Besides "from and to date", I'd like to further segment event info from the Mixpanel export() API method by their times ( events contain a 'time' property, expressed as a unix timestamp ); but, eg, when I specify a "where" param, I get an empty response ( see below ).
"where" param = 'properties["time"] >= 1401642000'
I definitely have events that match this. Should this be working ?
no "where" param:
args = {'from_date': '2014-06-01', 'api_key': 'REDACTED', 'sig': 'REDACTED', 'to_date': '2014-06-04', 'expire': 1402424767}
response = [ I receive expected events ]
'where' param = 'properties["time"] >= 1401642000'
args = {'from_date': '2014-06-01', 'expire': 1402424767, 'sig': 'REDACTED', 'to_date': '2014-06-04', 'api_key': 'REDACTED', 'where': 'properties["time"] >= 1401642000'}
response = [ HTTP request succeeds, but response is empty ]
Same as above, except putting time value in quotes:
'where' param = 'properties["time"] >= "1401642000"'
args = {'from_date': '2014-06-01', 'expire': 1402424767, 'sig': 'REDACTED', 'to_date': '2014-06-04', 'api_key': 'REDACTED', 'where': 'properties["time"] >= "1401642000"'}
response = [ HTTP request succeeds, but response is empty ]
Try casting properties["time"] to a number:
'where' param = 'number(properties["time"]) >= 1401642000'
args = {'from_date': '2014-06-01', 'expire': 1402424767, 'sig': 'REDACTED', 'to_date': '2014-06-04', 'api_key': 'REDACTED', 'where': 'number(properties["time"]) >= 1401642000'}
response = [ HTTP request succeeds, but response is empty ]

I ran into the same problem on this API and tried various solutions before contacting their customer support.
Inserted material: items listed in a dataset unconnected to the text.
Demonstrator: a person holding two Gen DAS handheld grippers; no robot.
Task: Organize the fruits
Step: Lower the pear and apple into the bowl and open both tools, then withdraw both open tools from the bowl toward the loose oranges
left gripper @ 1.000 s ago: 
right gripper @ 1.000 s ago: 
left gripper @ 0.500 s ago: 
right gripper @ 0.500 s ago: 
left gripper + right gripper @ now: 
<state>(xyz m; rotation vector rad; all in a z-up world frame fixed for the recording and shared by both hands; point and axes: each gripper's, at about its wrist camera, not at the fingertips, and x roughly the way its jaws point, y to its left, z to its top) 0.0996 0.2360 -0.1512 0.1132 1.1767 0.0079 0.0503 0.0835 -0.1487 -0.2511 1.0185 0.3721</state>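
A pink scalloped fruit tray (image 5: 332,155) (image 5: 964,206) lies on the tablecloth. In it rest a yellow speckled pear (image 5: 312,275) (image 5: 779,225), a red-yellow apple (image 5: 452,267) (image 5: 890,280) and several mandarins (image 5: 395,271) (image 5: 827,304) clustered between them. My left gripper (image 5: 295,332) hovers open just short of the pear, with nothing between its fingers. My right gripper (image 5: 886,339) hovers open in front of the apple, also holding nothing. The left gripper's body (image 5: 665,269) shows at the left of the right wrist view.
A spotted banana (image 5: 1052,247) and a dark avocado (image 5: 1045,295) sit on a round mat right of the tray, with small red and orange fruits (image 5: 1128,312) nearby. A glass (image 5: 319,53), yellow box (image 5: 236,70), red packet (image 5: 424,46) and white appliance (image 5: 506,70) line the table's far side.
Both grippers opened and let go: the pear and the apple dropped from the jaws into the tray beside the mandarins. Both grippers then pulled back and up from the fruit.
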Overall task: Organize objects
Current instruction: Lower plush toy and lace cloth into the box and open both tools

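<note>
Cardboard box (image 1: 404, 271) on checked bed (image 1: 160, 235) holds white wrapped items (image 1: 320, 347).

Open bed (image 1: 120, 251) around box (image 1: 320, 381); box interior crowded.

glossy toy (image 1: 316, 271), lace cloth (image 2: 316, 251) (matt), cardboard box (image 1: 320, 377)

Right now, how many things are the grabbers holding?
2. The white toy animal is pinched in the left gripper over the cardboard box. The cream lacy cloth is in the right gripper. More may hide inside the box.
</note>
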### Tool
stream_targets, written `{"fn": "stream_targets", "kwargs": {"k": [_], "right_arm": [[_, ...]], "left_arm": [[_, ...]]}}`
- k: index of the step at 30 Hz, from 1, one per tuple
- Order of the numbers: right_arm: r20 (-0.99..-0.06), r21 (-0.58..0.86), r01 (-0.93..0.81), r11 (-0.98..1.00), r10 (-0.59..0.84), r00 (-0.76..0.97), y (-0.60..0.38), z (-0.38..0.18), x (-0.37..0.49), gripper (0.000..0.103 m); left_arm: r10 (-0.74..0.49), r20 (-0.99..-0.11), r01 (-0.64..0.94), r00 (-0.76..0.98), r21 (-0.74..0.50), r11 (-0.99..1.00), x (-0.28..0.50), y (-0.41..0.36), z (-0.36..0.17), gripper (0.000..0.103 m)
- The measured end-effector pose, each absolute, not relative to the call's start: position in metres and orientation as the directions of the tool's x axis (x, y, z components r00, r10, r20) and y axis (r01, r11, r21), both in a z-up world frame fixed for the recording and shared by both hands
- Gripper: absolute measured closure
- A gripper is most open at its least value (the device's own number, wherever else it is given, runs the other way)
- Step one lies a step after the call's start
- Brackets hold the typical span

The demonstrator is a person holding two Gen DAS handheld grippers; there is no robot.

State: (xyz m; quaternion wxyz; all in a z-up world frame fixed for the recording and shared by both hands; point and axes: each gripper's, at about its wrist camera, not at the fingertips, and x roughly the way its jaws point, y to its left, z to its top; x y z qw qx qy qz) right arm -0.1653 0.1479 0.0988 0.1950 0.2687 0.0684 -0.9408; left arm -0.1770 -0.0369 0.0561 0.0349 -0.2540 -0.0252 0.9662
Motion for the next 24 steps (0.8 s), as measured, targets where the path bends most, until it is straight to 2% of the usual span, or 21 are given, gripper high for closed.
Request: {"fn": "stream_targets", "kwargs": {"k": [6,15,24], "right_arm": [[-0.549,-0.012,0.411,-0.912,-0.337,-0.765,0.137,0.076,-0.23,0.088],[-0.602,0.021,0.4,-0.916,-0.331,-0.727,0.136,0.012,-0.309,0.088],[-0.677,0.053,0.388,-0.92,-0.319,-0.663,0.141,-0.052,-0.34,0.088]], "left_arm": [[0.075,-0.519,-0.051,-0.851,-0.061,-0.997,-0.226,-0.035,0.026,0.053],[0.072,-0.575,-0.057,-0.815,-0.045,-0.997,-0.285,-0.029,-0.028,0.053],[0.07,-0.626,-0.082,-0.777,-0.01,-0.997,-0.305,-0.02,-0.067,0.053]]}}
Their response was as follows:
"The bad news is that there's unfortunately no way to selectively export events from a particular time through the export API. This is largely due to the fact that time is not one of the exposed properties on your events to the API. The only properties that are exposed within the export API are the properties that were sent in with your events and actually exposed within the UI."
However, he went on to point out their newer JQL system https://mixpanel.com/help/reference/jql which can apparently filter on things like time.
Hope that helps.

You can use the typecast function datetime() to cast the target timestamp to a datetime type, and then compare as you are above, e.g. "where" param = 'properties["time"] >= datetime(1401642000)'.
You can also do time interval arithmetic inside the parentheses to build periods off a given starting or endpoint, e.g. "where" param = 'properties["time"] >= datetime(1401642000 - 60*60*24)' for events where the "time" property occurred more than an hour before the target datetime.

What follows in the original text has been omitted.